Angel, Animal, Aristocracy, Art, Astronomy and Cosmology, Beauty, Being, Cause, Chance, Change, Citizen, Constitution, Courage, Custom and Convention, Definition, Democracy, Desire, Dialectic, Duty, Education, Element, Emotion, Equality, Eternity, Evolution, Experience, Family, Fate, Form, God, Good and Evil, Government, Habit, Happiness, History, Honor, Hypothesis, Idea, Immortality, Induction, Infinity, Judgment, Justice, Knowledge, Labor, Language, Law, Liberty, Life and Death, Logic, Love, Man, Mathematics, Matter, Mechanics, Medicine, Memory and Imagination, Metaphysics, Mind, Monarchy, Nature, Necessity and Contingency, Oligarchy, One and Many, Opinion, Opposition, Philosophy, Physics, Pleasure and Pain, Poetry, Principle, Progress, Prophecy, Prudence, Punishment, Quality, Quantity, Reasoning, Relation, Religion, Revolution, Rhetoric, Same and Other, Science, Sense, Sign and Symbol, Sin, Slavery, Soul, Space, State, Temperance, Theology, Time, Truth, Tyranny and Despotism, Universal and Particular, Virtue and Vice, War and Peace, Wealth, Will, Wisdom, World.

Also worth quoting in full is Alder’s comment on what was excluded from criteria of judgment:

We did not base our selections on an author’s nationality, religion, politics, or field of study; nor on an author’s race or gender. Great books were not chosen to make up quotas of any kind; there was no “affirmative action” in the process.

In the second place, we did not consider the influence exerted by an author or a book on later developments in literature or society. That factor alone did not suffice to merit inclusion. Scholars may point out the extraordinary influence exerted by an author or a book, but if the three criteria stated above were not met, that author or book was not to be chosen.

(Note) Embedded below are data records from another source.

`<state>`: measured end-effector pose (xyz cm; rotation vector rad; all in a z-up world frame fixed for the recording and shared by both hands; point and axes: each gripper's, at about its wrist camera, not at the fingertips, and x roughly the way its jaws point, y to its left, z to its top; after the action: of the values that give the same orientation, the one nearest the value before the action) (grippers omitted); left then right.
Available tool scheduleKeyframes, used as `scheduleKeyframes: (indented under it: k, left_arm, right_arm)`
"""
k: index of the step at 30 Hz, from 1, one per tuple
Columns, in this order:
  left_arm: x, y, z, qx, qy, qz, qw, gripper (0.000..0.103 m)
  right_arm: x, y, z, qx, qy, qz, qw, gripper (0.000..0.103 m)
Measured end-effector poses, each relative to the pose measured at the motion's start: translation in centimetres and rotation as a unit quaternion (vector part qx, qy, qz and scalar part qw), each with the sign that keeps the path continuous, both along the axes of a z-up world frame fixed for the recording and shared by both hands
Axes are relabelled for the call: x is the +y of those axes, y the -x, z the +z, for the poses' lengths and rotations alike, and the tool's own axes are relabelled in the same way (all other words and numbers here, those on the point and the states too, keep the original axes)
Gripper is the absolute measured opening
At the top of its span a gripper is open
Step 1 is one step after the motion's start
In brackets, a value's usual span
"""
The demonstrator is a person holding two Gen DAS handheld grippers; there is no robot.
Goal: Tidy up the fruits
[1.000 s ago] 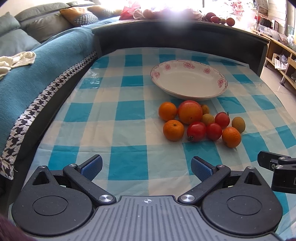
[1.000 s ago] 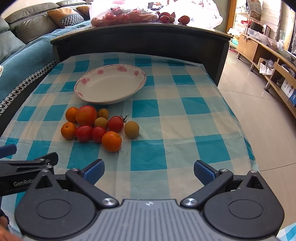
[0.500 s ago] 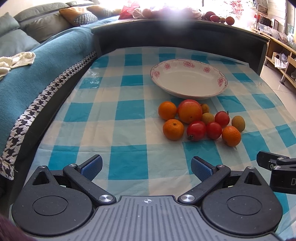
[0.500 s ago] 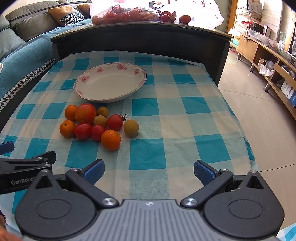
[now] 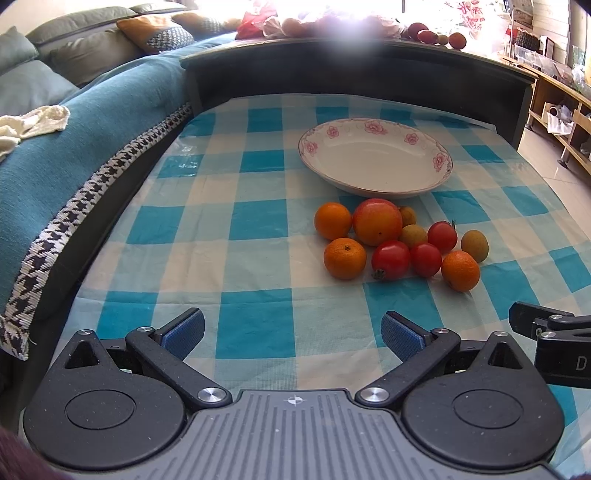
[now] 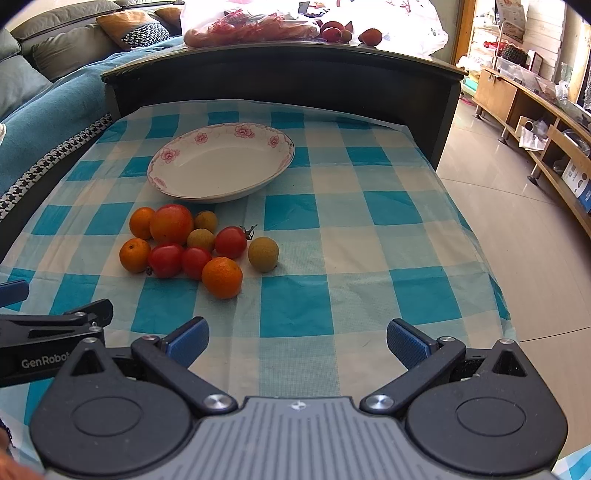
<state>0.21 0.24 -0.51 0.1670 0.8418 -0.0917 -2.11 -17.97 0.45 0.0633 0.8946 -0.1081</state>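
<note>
A cluster of fruit lies on the blue-checked tablecloth (image 5: 255, 325): small oranges (image 5: 344, 257) (image 6: 221, 277), a big red-orange fruit (image 5: 376, 221) (image 6: 171, 223), red tomatoes (image 5: 390, 259) (image 6: 230, 242) and yellowish round fruits (image 5: 474, 240) (image 6: 263, 254). Just behind them stands an empty white plate with pink flowers (image 5: 436, 160) (image 6: 166, 157). My left gripper (image 5: 292, 332) is open, low over the cloth, short of the fruit. My right gripper (image 6: 297, 342) is open too, near the front edge, with the fruit ahead to its left. Neither holds anything.
A dark raised ledge (image 6: 280, 74) behind the table carries bags and more fruit (image 6: 370, 36). A teal-covered sofa (image 5: 74, 147) runs along the left. Tiled floor (image 6: 517, 221) and low wooden shelves (image 6: 535, 110) lie to the right.
Both grippers have crept slightly forward towards the fruit; the scene sits a little lower in each view. Nothing was taken hold of or moved.
</note>
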Motion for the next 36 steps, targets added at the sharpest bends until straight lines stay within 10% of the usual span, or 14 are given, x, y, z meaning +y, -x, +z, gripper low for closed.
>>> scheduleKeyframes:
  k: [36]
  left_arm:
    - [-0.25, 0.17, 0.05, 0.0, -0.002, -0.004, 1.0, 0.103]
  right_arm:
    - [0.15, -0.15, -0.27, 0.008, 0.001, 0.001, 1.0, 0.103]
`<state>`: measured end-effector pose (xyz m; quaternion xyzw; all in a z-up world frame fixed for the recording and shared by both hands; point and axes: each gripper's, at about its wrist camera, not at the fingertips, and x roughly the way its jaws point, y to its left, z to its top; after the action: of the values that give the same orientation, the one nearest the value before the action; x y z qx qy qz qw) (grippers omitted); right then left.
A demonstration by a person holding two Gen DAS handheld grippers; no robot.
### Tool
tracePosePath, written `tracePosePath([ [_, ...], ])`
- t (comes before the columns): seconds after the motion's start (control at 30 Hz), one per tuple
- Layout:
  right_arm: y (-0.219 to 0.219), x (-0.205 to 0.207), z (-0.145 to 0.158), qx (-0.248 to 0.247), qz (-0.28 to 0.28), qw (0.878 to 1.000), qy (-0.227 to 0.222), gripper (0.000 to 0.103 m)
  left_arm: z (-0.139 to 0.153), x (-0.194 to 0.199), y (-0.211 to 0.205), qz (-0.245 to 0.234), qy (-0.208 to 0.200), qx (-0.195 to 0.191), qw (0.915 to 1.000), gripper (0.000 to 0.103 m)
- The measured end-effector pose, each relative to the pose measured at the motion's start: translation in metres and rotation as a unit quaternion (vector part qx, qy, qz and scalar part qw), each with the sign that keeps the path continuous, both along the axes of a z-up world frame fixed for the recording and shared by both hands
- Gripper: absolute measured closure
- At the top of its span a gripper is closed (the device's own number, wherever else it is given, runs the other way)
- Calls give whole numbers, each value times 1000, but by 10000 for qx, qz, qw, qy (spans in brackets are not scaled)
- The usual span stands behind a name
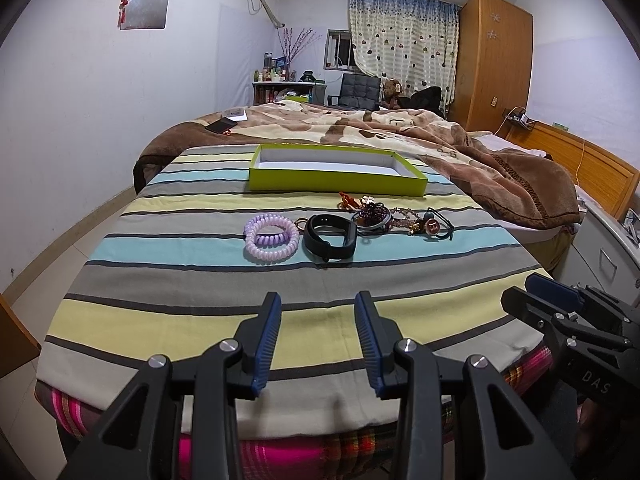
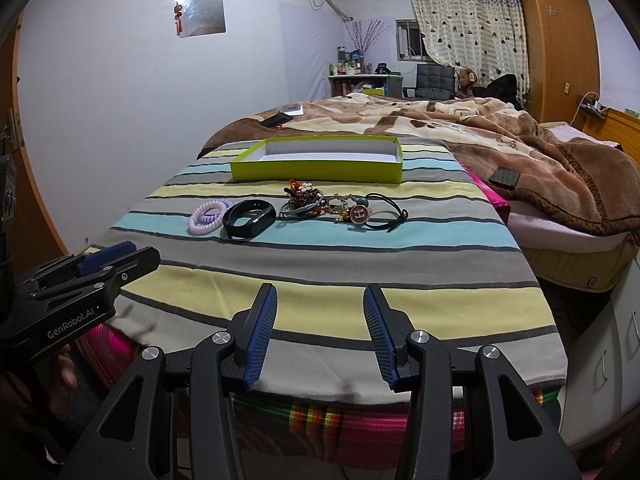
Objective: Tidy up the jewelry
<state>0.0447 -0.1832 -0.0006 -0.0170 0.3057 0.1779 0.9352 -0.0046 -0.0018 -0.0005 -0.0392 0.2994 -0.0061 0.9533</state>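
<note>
A bed is filling both views, with a striped cloth (image 1: 200,264) lying over its near end and a brown patterned blanket (image 1: 400,128) rumpled across the far part. A shallow green tray (image 1: 336,182) with a white interior is sitting on the cloth toward its far edge, nothing lying inside it. Just in front of the tray, the jewelry is lying in a loose row across the cloth. At the left end, a lilac spiral hair tie (image 1: 272,238) is resting just beside a black wristband (image 1: 330,240). To the right of the band, a tangle of beaded bracelets (image 2: 304,200) is lying heaped together, topped by a small flower ornament. At the right end, a black elastic cord with a round red button (image 2: 359,214) is trailing outward. A dark phone (image 2: 505,178) is lying on the blanket to the right.

The left gripper (image 1: 318,344) is hovering over the near edge of the cloth, its blue-padded jaws standing apart and holding nothing. The right gripper (image 2: 320,336) is hovering beside it, jaws likewise spread and empty. Both are well apart from the jewelry.
</note>
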Motion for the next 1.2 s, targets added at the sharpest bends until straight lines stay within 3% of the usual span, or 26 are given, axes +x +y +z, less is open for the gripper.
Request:
tracePosePath([
  [0.63, 1, 6, -2, 2, -5, 10000, 58, 57, -1, 7, -2, -130, 55, -70, 9999, 63],
  [1.2, -6, 72, -5, 5, -99, 9993, 361, 57, -7, 78, 11, -104, 447, -241, 9987, 63],
])
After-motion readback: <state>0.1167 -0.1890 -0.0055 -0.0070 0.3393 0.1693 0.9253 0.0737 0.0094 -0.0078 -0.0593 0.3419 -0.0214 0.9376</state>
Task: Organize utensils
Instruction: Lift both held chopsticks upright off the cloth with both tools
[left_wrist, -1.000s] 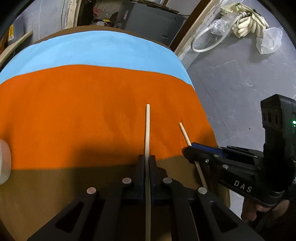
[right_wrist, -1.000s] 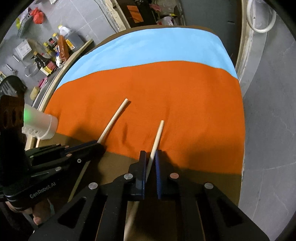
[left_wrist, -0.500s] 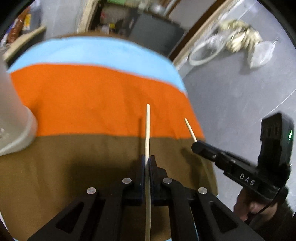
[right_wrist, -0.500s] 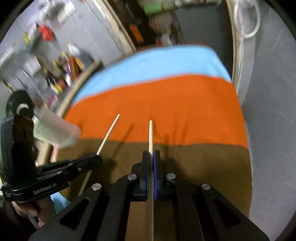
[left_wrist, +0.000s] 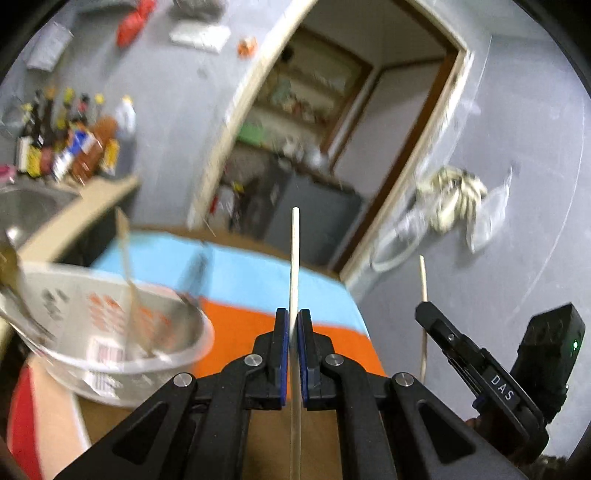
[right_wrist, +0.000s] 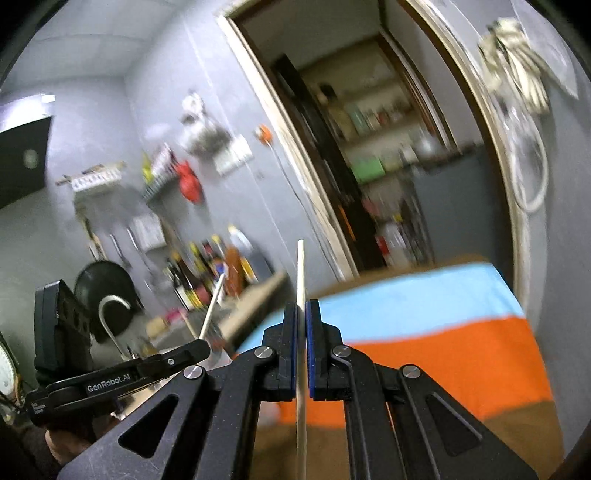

Many of the great books have exerted great influence upon later generations, but that by itself was not the reason for their inclusion. [Adler’s footnote: This negative consideration applies, in my judgment, to Voltaire and his “Candide”. It also applies to the German philosopher Leibniz and his works. Just think of the influence exerted by “Uncle Tom’s Cabin!”]

In the third place, a consideration not operative in the selection process was the truth of an author’s opinions or views, or the truth to be found in a particular work. This point is generally misunderstood; many persons think that we regard the great books as a repository of mankind’s success in its ever-continuing pursuit of the truth. “That is simply not the case”. There is much more error in the great books than there is truth. By anyone’s criteria of what is true or false, the great books will be found to contain some truths, but many more mistakes and errors.

The fourth criterion I would add is true only of Science Fiction. Other genres have standards of their own to meet:

  • SUNSAWUNDA: Great Science Fiction Books should be works that lead the reader to a sense of wonder by means of speculation starting with science that has reality or verisimilitude of realism, but extrapolated to a fantastic, awe-inspiring, or horrific, yet plausibly logical conclusion.

How would you answer, O readers? Which science fiction books are timeless and relevant, yet rewarded endless re-readings, and contain scientific speculations starting with sound science and ending in the lands of perilous wonder?

I managed to convince Mr. Kreeft to try reading Gene Wolfe.